Dia terus memutar otak, harus dengan apalagi, agar “roh”nya kembali pada jalan yang benar? Jika memang harus menunggu paginya cerah kembali, maka harus sampai kapan? Pertanyaan itu terus ditanyakan, tanpa ada jawaban, dari kepalanya sendiri maupun dari semesta yang membawanya.

Cerita. Katanya, dia butuh cerita; tapi justru dia tak tahu, mau cerita tentang apa? Hidup medioker yang dirasakannya pasti masalah yang “biasa-biasa” saja. Pasti hanya butuh mood bagus untuk bisa kembali. Pasti hanya soal waktu.

Orang-orang banyak menerka itu padanya; “tunggu saja…,” lirih orang-orang yang berada di sekitarnya. Namun, seseorang yang mengakui bahwa dirinya sedang tak baik-baik saja itu meyakini bahwa, ini bukan soal waktu yang nantinya akan menjawab. Tapi, soal bagaimana dan dengan apakah dia bisa mendapatkan obatnya?

Hingga pada suatu waktu, kemarin malam, seseorang itu sedikit membuka tabir dirinya yang sebenarnya diselimuti banyak hal. Rasa sakit, trauma, unfinished business dari masa lalu, dan soal lingkungan yang menuntut segala hal, adalah biangnya. Adalah akar dari rasa hampa yang tak pernah tuntas.

Pikirnya, masa lalu sudah berlalu. Tak akan menghantui apa-apa di masa depan. Salah. Masa lalu adalah memori yang hanya terpendam namun tak pernah usai. Masa lalunya adalah cerita yang terus berulang di kepalanya setiap malam; mimpi maupun tak sedang bermimpi. Apakah dengan begini masih butuh bercerita pada orang-orang?

Masih tak perlu. Cerita pada orang lain hanya akan menyebabkan energinya kembali terkuras, bukan? Energi itu masih terbatas padanya; sudahlah sulit mendapatkannya, lantas mau digunakan untuk bercerita tentang hal medioker bagi khalayak?

Namun semesta masih sayang padanya, Tuhannya masih baik padanya, dirinya masih didekatkan dengan orang-orang yang sudah paham sendiri tentang apa yang dia rasakan tanpa repot-repot mengumpulkan energi untuk bercerita kesedihan yang memang tak tuntas itu. Seorang temannya meruntuhkan tembok pertamanya dari persembunyian yang ia kokohkan; baru sekali bertanya, sudah menangis; katanya begitu.

SO.. How’s your day? Ada yang mau dibagi?”

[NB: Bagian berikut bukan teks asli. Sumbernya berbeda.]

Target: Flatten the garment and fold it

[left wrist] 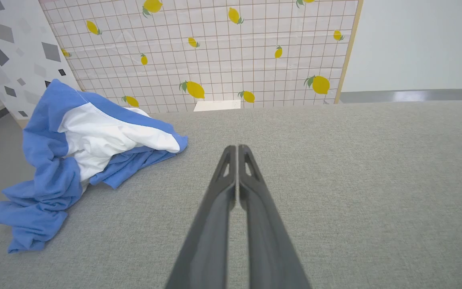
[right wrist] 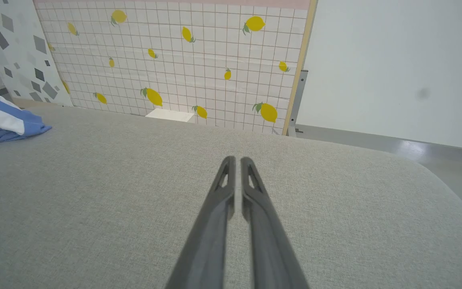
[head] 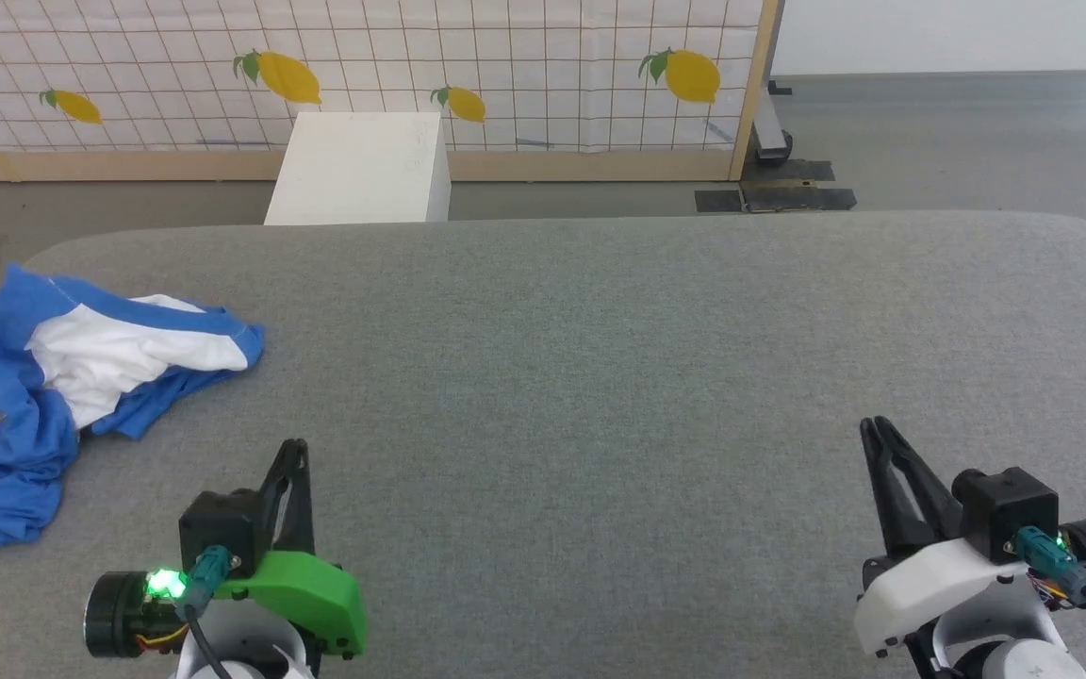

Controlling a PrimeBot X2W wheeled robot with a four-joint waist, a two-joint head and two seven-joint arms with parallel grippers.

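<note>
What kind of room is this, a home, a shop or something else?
Likely a robot test space, not a home: a free-standing lemon-print panel in a wooden frame stands on bare grey floor, and a crumpled T-shirt lies on a grey fabric-covered table.

I see the garment [head: 100, 363] as soft, matt, creased cloth on a table [head: 618, 377] covered in coarse-woven matt grey fabric, the left gripper [head: 295, 447] and right gripper [head: 873, 426] in smooth dark matt plastic, and a pale wood frame [head: 755, 85] edging a smooth printed sheet [head: 505, 57].
</note>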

“Nggak ada sih, hari ini baru berani buka (medsos) di tempat lain, buka WA buat bales beberapa…,” ujarnya singkat melalui chat. “Hmm… good, sudah satu level daripada kemaren. Good job! Makasih ya sudah mau sedikit gerak, hihi,” temannya berterima kasih padanya.

Berterima kasih karena masih memiliki energi. Dan, malam itu pun, dia menangis lirih. Dalam hatinya membatin, baru kali ini disyukuri, baru kali ini diapresiasi. Ya.

Life Goes On by BTS (on YouTube)

Di luar sana, bagi orang lain yang hatinya masih keras dan terus berusaha memiliki etos yang baik bagi teman-teman dekatnya, pertanyaan dan perkataan orang lain adalah hal yang paling menentukan dirinya. Apakah akhir harinya akan dihiasi oleh emosi sedih, atau emosi bahagia, atau emosi yang lain yang bisa saja mengikutinya hingga tak dapat beristirahat dengan baik.

Apa yang kita ucapkan atau kita bagikan padanya adalah hal yang berharga. Mungkin, perkataan tak sebaik tindakan menolong dan membantu dalam kesulitan. Tapi perkataan punya tempat tersendiri bagi orang-orang yang tak sanggup lagi menggambarkan kesulitan dirinya. Apakah itu sedikit egois? Sebab memaksa orang lain harus “tahu” tentang apa yang harus diucapkan? Tidak.

Mungkin, untuk memulai dengan orang-orang dengan bahasa cinta seperti itu ialah dengan memberikan pertanyaan sederhana. Pertanyaan-pertanyaan yang seringkali disesali jika kita telah kehilangan orang lain.

Daripada harus menunggu mereka hilang, tanyakan saat ini saja. Paling tidak, kita sedikit membantunya mengeluarkan emosi yang selama ini dikuburnya; sepanjang malam.